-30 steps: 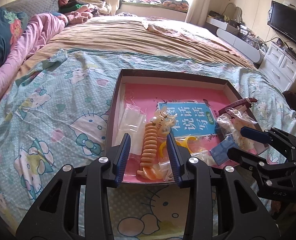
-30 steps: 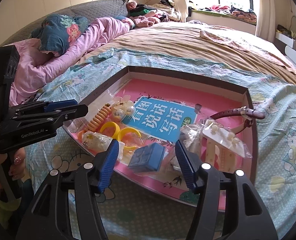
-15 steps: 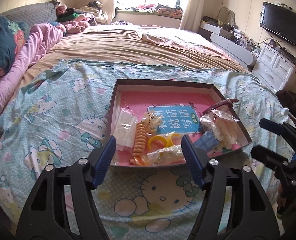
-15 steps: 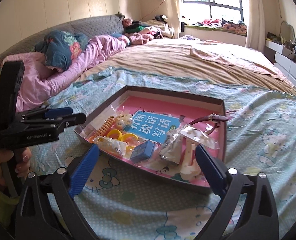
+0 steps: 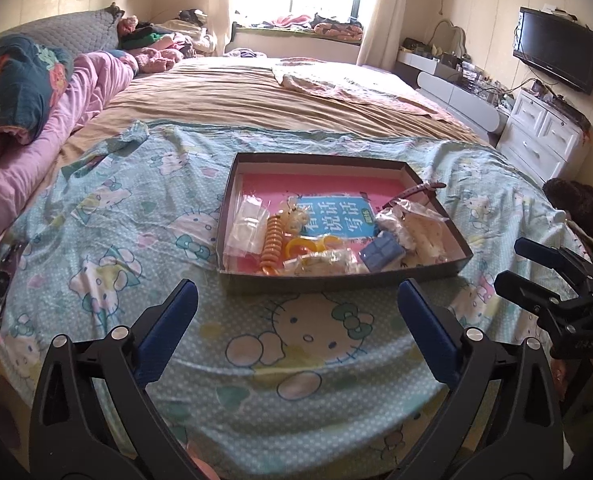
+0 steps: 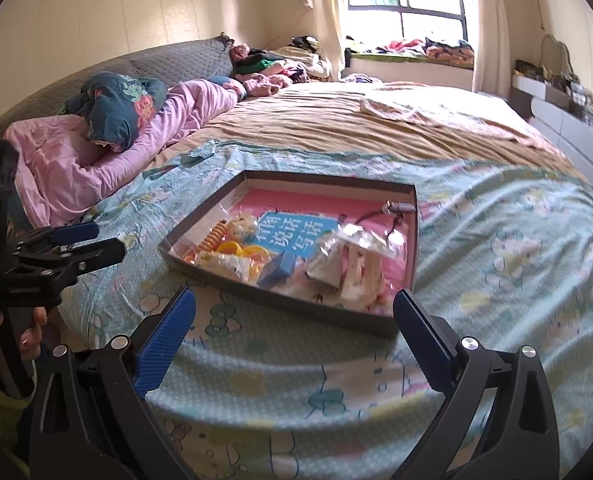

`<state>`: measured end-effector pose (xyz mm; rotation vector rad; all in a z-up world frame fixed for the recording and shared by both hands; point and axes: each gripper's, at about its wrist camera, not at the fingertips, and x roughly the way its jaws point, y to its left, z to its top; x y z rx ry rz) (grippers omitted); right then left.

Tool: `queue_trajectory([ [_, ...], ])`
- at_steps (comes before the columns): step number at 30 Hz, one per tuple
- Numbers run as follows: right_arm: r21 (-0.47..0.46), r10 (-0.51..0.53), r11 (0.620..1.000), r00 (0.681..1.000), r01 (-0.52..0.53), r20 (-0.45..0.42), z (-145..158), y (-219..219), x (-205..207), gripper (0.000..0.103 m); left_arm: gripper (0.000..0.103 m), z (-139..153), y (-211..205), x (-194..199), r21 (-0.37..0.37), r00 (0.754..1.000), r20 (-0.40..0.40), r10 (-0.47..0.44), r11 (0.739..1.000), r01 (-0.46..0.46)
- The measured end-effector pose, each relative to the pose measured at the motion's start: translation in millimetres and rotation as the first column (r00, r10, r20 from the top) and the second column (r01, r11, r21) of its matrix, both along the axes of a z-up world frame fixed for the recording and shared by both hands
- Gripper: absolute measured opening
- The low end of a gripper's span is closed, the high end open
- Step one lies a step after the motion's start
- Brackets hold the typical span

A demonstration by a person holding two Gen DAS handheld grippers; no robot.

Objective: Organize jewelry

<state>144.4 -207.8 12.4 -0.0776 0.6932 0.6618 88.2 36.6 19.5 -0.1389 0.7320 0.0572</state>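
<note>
Bed (image 5: 144,240): jewelry tray (image 5: 436,276) w/ both tongs clear, left tongs (image 5: 296,312) opening.

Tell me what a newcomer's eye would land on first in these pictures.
First, the shallow dark box with its pink floor, lying on the cartoon-cat bedsheet near the bed's foot. Inside, a blue booklet lies mid-box, with an orange coil and yellow rings near the front wall. Both the left gripper and right gripper hang short of the box, empty.

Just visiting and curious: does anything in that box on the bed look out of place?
Mostly the strap: it hangs over the box's right wall instead of lying inside. The bags and trinkets are heaped loosely at the near end, on a book.
</note>
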Motion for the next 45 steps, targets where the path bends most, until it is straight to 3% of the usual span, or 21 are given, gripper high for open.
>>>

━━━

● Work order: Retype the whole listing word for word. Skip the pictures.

● Response:
-30 steps: 
-30 steps: 
-15 steps: 
-15 steps: 
+0 steps: 
+0 steps: 

`<state>`: measured end-effector pose (xyz mm; rotation vector rad; all in a z-up world frame fixed for the recording and shared by both hands; point and axes: each gripper's, at about its wrist camera, not at the fingertips, and x roughly the way its jaws point, y to its left, z to its top; x y z rx ry rz) (grippers omitted); right then left.

Tool: `queue_trajectory([ [_, ...], ])`
- at_steps (comes before the columns): step number at 30 Hz, one per tuple
- Numbers run as follows: right_arm: r21 (-0.47..0.46), r10 (-0.51..0.53), r11 (0.620..1.000), r00 (0.681..1.000), r01 (-0.52..0.53), r20 (-0.45..0.42), z (-145..158), y (-219..219), x (-205..207), gripper (0.000..0.103 m); left_arm: gripper (0.000..0.103 m), z (-139..153), y (-211..205), x (-194..199), r21 (-0.37..0.37), r00 (0.754..1.000), r20 (-0.40..0.40), r10 (-0.47..0.44), r11 (0.739..1.000), r01 (-0.46..0.46)
- The measured end-effector pose, each relative to the pose measured at the motion's start: translation in millimetres and rotation as the first column (r00, r10, r20 from the top) and the second column (r01, r11, r21) of its matrix, both along the axes of a z-up world frame fixed for the recording and shared by both hands
- Gripper: absolute measured opening
- The low end of a gripper's span is closed, the high end open
- Step one lies a step after the motion's start
- Brackets hold the typical span

A demonstration by a person holding two Gen DAS handheld grippers; no robot.

Objective: Organize jewelry

<state>144.4 -207.8 12.4 -0.0776 0.6932 0.6618 88.2 36.6 19.5 -0.1389 0.7320 0.0572</state>
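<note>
Bed (image 5: 144,240): jewelry tray (image 5: 436,276) w/ both tongs clear, left tongs (image 5: 296,312) opening.

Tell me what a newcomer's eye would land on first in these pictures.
First, the shallow dark box with its pink floor, lying on the cartoon-cat bedsheet near the bed's foot. Inside, a blue booklet lies mid-box, with an orange coil and yellow rings near the front wall. Both the left gripper and right gripper hang short of the box, empty.

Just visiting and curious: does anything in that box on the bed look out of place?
Mostly the strap: it hangs over the box's right wall instead of lying inside. The bags and trinkets are heaped loosely at the near end, on a book.
</note>
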Motion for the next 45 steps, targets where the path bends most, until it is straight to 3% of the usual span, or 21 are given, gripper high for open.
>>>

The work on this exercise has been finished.